Only very recently have the prospects of parallel programming caught my attention. Since then, I have used many parallel programming libraries. Perhaps my first stop was Intel Thread Building Blocks (TBB). But what often became a bottle was a mistake due to factors such as Round-Offs and the unpredictable behavior of these programs in different processor architectures. The following is a code snippet that calculates the Pearson correlation coefficient for two sets of values. It uses the most basic TBB parallel patterns - * parallel_for * and * parallel_reduce *:
Good! it worked perfectly on a windows machine with a Core i5 inside it. This gave me exactly the same values ββfor each parameter in the output with a parallel code factor faster than the serial code. Here is my conclusion :
OS : Windows 7 Ultimate 64-bit Processor : core i5
Serial Part ----------- Mean of a :1.81203e-05 Mean of b :1.0324e-05 Standard deviation of a :0.707107 Standard deviation of b :0.707107 Pearson Correlation Coefficient: 3.65091e-07 Parallel Part ------------- Mean of a :1.81203e-05 Mean of b :1.0324e-05 Standard deviation of a :0.707107 Standard deviation of b :0.707107 Pearson Correlation Coefficient: 3.65091e-07 Time Estimates -------------- Serial Time : 0.0204829 Seconds Parallel Time : 0.00939971 Seconds
What about other cars? If I say that this will work well, at least some of my friends will say, βWait, something suspicious.β There were slight differences in the answers (between those produced by parallel and serial code) on different machines, although parallel code was always faster than serial code. So what led to these differences? The findings we came across with this abnormal behavior were rounding errors that result from excessive parallelism and differences in processor architectures.

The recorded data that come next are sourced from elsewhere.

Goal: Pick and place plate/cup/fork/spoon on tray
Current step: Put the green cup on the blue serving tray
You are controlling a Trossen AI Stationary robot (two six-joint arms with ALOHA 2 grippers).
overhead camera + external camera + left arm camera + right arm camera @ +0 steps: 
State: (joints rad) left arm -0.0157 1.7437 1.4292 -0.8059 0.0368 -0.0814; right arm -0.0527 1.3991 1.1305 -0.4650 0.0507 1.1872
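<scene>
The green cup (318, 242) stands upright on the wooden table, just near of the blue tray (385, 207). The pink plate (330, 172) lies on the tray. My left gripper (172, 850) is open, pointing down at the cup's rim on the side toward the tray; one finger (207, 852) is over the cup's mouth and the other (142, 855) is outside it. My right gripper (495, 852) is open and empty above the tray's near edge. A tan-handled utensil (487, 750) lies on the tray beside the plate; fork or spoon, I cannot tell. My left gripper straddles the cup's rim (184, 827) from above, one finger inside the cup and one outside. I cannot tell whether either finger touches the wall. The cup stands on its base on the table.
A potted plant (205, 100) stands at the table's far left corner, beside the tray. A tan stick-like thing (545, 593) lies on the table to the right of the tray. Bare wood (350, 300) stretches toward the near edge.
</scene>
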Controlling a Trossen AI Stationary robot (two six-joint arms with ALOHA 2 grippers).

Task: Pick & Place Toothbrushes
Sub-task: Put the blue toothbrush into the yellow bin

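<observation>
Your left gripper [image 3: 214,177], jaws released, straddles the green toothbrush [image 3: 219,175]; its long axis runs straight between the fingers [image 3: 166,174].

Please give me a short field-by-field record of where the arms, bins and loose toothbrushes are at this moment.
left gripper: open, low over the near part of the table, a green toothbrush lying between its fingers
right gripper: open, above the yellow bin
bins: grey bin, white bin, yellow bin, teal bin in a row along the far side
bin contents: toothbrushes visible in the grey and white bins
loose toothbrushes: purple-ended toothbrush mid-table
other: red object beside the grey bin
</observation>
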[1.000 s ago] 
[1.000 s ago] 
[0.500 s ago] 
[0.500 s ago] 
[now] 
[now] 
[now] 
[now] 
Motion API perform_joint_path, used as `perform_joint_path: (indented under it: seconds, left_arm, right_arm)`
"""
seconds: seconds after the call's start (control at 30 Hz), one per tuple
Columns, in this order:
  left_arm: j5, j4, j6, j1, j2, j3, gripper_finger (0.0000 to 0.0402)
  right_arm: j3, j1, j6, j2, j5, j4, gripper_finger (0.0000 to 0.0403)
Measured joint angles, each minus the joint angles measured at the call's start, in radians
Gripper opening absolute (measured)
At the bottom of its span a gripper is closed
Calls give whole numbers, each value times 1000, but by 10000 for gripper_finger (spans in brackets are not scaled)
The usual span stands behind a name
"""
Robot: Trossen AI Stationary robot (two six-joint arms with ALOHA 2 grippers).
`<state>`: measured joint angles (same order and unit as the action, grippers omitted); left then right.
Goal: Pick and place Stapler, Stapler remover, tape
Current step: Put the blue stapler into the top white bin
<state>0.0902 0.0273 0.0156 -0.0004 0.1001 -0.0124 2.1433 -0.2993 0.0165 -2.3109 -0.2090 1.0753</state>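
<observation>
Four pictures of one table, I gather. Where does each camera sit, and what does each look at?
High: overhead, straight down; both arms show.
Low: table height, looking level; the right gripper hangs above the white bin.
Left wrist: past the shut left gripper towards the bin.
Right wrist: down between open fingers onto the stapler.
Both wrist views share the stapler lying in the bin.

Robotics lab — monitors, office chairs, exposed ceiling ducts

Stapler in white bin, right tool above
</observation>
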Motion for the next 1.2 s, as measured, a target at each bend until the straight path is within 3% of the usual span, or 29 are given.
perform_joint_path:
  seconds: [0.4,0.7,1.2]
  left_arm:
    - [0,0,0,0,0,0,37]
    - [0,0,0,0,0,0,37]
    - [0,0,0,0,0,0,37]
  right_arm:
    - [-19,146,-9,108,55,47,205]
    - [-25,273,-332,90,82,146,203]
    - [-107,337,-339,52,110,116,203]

This leads to my questions:
- What are the precautions we need to take when we use parallel library processing in our codes to use multi-core processors?
- In what situations should we not use a parallel approach even though there are several processors available?
- What is the best we can do to avoid rounding errors? (Let me point out that I'm not talking about enforcing mutexes and barriers that a cap can someday put on the parallelism extension, but about simple programming tips that can be convenient at times)
I am very glad to see your suggestions on these issues. Please feel free to answer which is best for you if you have time limits.
Edit - here I added more results
OS : Linux Ubuntu 64 bit Processor : core i5
Serial Part ----------- Mean of a :1.81203e-05 Mean of b :1.0324e-05 Standard deviation of a :0.707107 Standard deviation of b :0.707107 Pearson Correlation Coefficient: 3.65091e-07 Parallel Part ------------- Mean of a :-0.000233041 Mean of b :0.00414375 Standard deviation of a :2.58428 Standard deviation of b :54.6333 Pearson Correlation Coefficient: -0.000538456 Time Estimates -------------- Serial Time :0.0161237 Seconds Parallel Time :0.0103125 Seconds
OS : Linux Fedora 64-bit Processor : core i3
Serial Part ----------- Mean of a :1.81203e-05 Mean of b :1.0324e-05 Standard deviation of a :0.707107 Standard deviation of b :0.707107 Pearson Correlation Coefficient: 3.65091e-07 Parallel Part ------------- Mean of a :-0.00197118 Mean of b :0.00124329 Standard deviation of a :0.707783 Standard deviation of b :0.703951 Pearson Correlation Coefficient: -0.129055 Time Estimates -------------- Serial Time :0.02257 Seconds Parallel Time :0.0107966 Seconds
Edit : after the change suggested by timday
OS : Linux Ubuntu 64 bit Processor : corei5
Serial Part ----------- Mean of a :1.81203e-05 Mean of b :1.0324e-05 Standard deviation of a :0.707107 Standard deviation of b :0.707107 Pearson Correlation Coefficient: 3.65091e-07 Parallel Part ------------- Mean of a :-0.000304446 Mean of b :0.00172593 Standard deviation of a :0.708465 Standard deviation of b :0.7039 Pearson Correlation Coefficient: -0.140716 Time Estimates -------------- Serial Time :0.0235391 Seconds Parallel time :0.00810775 Seconds
Best wishes.
Note1: I cannot guarantee that the above code snippet is correct. I think so.
Note2: This piece of code has also been tested on Linux boxes.
Note3: Various combinations of grain sizes and automatic separation parameters have been tested.